Every line below must be reproduced exactly. Copy them all.

**Excerpts from a dataset**

§

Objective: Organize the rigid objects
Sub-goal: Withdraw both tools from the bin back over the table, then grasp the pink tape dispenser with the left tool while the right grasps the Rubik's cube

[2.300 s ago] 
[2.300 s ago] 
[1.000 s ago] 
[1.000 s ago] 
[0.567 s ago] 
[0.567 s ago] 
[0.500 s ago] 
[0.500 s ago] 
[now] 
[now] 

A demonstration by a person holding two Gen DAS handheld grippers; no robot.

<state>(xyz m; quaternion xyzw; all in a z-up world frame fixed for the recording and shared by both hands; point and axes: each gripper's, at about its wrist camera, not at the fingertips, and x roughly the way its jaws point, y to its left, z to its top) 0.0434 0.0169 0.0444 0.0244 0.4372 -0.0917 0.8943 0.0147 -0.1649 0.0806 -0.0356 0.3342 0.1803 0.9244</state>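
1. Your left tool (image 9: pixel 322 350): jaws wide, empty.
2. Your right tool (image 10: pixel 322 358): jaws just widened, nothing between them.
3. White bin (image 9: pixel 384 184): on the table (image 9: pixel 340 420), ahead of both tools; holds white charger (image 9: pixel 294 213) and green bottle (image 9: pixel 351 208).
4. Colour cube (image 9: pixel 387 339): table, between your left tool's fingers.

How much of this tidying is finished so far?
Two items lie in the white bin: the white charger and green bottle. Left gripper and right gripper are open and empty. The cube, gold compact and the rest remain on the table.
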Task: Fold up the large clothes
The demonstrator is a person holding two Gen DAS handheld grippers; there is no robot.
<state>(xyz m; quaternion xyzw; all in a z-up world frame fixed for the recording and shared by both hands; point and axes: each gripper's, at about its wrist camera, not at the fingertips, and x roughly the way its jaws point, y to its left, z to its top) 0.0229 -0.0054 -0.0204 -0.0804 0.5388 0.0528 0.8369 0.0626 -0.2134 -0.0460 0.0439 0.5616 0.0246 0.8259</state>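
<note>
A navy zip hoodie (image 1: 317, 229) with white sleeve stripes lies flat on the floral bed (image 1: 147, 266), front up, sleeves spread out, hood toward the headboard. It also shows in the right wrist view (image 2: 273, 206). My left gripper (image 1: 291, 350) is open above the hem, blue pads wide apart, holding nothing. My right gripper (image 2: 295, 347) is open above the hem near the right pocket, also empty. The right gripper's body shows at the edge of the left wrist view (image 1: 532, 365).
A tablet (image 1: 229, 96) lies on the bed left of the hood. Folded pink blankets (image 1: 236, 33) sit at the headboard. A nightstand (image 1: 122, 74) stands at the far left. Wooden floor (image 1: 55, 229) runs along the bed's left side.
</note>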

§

**Output for this exercise**
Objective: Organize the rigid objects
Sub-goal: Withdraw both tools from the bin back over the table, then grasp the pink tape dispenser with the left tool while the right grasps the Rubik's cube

[2.300 s ago] 
[2.300 s ago] 
[1.000 s ago] 
[1.000 s ago] 
[0.567 s ago] 
[0.567 s ago] 
[0.500 s ago] 
[0.500 s ago] 
[now] 
[now] 

A demonstration by a person holding two Gen DAS handheld grippers; no robot.

<state>(xyz m; quaternion xyzw; all in a z-up world frame fixed for the recording and shared by both hands; point and axes: each gripper's, at about its wrist camera, not at the fingertips, and x roughly the way its jaws point, y to its left, z to its top) 0.0434 0.0169 0.0444 0.0244 0.4372 -0.0917 0.8943 0.0147 -0.1649 0.0806 -0.0356 0.3342 0.1803 0.9244</state>
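1. Your left tool (image 9: pixel 322 350): jaws wide, empty.
2. Your right tool (image 10: pixel 322 358): jaws just widened, nothing between them.
3. White bin (image 9: pixel 384 184): on the table (image 9: pixel 340 420), ahead of both tools; holds white charger (image 9: pixel 294 213) and green bottle (image 9: pixel 351 208).
4. Colour cube (image 9: pixel 387 339): table, between your left tool's fingers.

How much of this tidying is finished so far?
Two items lie in the white bin: the white charger and green bottle. Left gripper and right gripper are open and empty. The cube, gold compact and the rest remain on the table.
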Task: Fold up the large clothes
The demonstrator is a person holding two Gen DAS handheld grippers; there is no robot.
<state>(xyz m; quaternion xyzw; all in a z-up world frame fixed for the recording and shared by both hands; point and axes: each gripper's, at about its wrist camera, not at the fingertips, and x roughly the way its jaws point, y to its left, z to its top) 0.0229 -0.0054 -0.0204 -0.0804 0.5388 0.0528 0.8369 0.0626 -0.2134 -0.0460 0.0439 0.5616 0.0246 0.8259</state>
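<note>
A navy zip hoodie (image 1: 317, 229) with white sleeve stripes lies flat on the floral bed (image 1: 147, 266), front up, sleeves spread out, hood toward the headboard. It also shows in the right wrist view (image 2: 273, 206). My left gripper (image 1: 291, 350) is open above the hem, blue pads wide apart, holding nothing. My right gripper (image 2: 295, 347) is open above the hem near the right pocket, also empty. The right gripper's body shows at the edge of the left wrist view (image 1: 532, 365).
A tablet (image 1: 229, 96) lies on the bed left of the hood. Folded pink blankets (image 1: 236, 33) sit at the headboard. A nightstand (image 1: 122, 74) stands at the far left. Wooden floor (image 1: 55, 229) runs along the bed's left side.
</note>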

This answer requires nothing else.